We had such a fantastic response to our Hatton Garden Easter Quiz that we’ve decided to start a blog series dedicated to the rich and complex history of Hatton Garden. Over the next few weeks we’ll be sharing little tidbits of information so you can learn more about this fascinating area of London. We’ll take you right from its auspicious beginning as a Bishop’s palace, to its becoming the site of factories and slums and right up to its internationally-renowned position in the world of jewellery today.
We’re kicking things off with the name itself! Read on to learn how ‘Hatton’ became a part of Hatton Garden.

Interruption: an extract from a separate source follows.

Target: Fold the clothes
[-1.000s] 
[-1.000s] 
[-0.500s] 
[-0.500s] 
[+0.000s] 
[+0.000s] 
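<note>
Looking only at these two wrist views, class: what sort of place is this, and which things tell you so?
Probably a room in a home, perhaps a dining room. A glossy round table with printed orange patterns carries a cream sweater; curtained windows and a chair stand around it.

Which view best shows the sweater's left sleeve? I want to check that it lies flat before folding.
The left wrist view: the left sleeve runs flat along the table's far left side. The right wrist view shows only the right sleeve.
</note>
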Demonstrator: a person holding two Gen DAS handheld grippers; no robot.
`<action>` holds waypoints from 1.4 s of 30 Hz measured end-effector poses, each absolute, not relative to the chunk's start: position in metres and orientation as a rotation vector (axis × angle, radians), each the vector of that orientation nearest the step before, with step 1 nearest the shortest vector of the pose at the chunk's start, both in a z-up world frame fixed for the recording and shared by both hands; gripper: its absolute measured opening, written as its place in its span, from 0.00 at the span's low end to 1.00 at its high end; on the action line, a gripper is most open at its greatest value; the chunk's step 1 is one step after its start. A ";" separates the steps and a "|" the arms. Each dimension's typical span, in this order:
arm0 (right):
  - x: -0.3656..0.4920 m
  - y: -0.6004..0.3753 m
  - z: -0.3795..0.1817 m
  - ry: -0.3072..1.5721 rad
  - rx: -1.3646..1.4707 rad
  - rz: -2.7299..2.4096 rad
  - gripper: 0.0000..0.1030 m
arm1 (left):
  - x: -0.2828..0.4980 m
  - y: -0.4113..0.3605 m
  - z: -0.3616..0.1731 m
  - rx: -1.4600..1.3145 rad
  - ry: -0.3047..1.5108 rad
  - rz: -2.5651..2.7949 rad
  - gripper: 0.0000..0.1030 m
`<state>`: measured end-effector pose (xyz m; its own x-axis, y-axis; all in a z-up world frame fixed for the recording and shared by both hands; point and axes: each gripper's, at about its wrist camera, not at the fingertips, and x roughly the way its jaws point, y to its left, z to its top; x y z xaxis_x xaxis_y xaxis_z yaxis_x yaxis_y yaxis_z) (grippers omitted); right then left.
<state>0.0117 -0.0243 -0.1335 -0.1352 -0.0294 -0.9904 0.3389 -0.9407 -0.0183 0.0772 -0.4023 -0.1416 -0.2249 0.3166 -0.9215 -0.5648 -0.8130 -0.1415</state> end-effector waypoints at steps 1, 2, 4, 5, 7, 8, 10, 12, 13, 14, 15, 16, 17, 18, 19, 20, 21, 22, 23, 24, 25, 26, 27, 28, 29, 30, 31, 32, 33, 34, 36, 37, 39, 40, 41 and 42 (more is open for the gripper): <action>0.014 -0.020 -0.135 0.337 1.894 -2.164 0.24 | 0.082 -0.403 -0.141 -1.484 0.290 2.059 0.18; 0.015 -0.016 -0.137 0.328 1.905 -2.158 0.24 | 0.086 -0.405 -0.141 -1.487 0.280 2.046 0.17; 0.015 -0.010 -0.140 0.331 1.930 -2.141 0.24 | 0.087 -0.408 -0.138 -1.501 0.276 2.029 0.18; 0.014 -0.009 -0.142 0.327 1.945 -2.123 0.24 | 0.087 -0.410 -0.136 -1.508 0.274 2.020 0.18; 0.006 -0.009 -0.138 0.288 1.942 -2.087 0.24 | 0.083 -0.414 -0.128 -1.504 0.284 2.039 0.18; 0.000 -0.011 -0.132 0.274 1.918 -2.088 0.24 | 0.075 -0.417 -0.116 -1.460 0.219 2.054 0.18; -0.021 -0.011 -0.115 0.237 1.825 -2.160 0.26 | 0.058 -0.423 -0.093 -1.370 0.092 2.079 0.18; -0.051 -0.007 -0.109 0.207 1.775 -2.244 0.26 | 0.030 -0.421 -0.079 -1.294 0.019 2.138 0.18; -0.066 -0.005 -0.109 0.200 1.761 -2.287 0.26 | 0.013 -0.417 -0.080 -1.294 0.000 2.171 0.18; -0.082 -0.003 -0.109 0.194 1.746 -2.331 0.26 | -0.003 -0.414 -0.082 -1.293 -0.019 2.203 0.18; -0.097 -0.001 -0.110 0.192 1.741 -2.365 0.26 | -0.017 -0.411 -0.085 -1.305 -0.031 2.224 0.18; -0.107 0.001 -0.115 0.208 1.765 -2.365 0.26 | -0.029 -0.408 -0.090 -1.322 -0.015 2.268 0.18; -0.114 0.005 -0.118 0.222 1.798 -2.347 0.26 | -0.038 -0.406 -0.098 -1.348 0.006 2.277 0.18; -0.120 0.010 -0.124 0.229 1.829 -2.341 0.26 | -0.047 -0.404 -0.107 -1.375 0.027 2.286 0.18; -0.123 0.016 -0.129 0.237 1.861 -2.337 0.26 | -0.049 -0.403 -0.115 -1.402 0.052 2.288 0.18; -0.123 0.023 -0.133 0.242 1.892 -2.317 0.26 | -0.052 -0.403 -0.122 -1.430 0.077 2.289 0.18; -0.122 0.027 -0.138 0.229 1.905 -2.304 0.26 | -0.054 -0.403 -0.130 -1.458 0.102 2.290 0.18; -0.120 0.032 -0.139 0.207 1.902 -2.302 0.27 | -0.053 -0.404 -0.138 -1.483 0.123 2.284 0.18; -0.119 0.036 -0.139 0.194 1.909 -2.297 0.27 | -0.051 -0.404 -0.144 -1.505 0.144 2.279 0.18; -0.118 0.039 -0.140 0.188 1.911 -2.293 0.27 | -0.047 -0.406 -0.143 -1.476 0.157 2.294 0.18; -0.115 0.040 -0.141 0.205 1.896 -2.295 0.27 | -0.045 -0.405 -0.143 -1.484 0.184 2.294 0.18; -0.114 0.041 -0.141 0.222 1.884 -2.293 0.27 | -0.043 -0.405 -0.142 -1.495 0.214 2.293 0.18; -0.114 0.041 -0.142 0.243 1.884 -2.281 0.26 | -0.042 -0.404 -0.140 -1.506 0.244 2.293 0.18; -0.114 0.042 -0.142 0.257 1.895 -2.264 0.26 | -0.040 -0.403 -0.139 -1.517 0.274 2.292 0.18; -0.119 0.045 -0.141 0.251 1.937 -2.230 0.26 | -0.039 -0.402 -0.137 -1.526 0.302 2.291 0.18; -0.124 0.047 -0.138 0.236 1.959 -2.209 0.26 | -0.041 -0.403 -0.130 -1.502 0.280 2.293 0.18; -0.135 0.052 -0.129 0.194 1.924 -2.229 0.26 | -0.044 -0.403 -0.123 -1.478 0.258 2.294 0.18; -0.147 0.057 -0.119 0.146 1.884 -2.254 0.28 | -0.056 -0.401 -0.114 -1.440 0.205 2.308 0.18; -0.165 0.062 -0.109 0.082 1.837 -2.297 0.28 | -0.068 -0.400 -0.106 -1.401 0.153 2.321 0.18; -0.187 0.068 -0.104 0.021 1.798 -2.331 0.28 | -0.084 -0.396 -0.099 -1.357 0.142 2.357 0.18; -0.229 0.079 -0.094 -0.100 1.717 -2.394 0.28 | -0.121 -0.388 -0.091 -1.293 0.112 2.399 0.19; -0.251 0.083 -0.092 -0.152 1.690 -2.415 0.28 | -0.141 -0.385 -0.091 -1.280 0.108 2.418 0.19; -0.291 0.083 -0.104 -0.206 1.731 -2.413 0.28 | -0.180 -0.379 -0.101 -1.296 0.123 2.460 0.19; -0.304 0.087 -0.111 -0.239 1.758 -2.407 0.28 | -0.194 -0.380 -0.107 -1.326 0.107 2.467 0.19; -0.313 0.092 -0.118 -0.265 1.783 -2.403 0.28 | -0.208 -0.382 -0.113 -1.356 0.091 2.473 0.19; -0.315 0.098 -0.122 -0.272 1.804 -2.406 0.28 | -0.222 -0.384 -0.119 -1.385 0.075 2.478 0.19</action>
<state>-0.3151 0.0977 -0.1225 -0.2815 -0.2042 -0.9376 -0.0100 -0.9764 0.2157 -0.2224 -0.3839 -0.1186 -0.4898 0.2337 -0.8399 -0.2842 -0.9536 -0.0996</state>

Well, as many of you may already know, Hatton Garden gets its name the first half of its name from Sir Christopher Hatton (pictured below), who established this part of London as a sophisticated and elegant area in the sixteenth century.
A favourite of Queen Elizabeth I, Hatton was made Lord Chancellor of England in the 16th century, and in June 1578, he was officially handed the Bishop of Ely’s London residence as a royal gift. The Bishop of Ely granted a lease on a portion of the house and lands for a small sum: £10, ten loads of hay and one red rose per year. This low price fuelled the fire beneath many rumours that he was increasingly important to the queen.
Hatton refurbished the house with funds borrowed from the Crown to establish his own mansion and pay for the maintenance of both house and gardens. The crypt was even used as a tavern during Hatton’s tenancy!
In today’s Hatton Garden, don’t miss a chance to appreciate the fine stone carvings of Treasure House at numbers 19-21. Look out for the narrow alley of Mitre Court where the Mitre Tavern was built by the Bishop of Ely. The latter still contains a piece of the cherry tree around which Elizabeth I is said to have danced. Ely Place remains one of London’s last private roads, whose residents included the poet William Cowper and architect Charles Barry.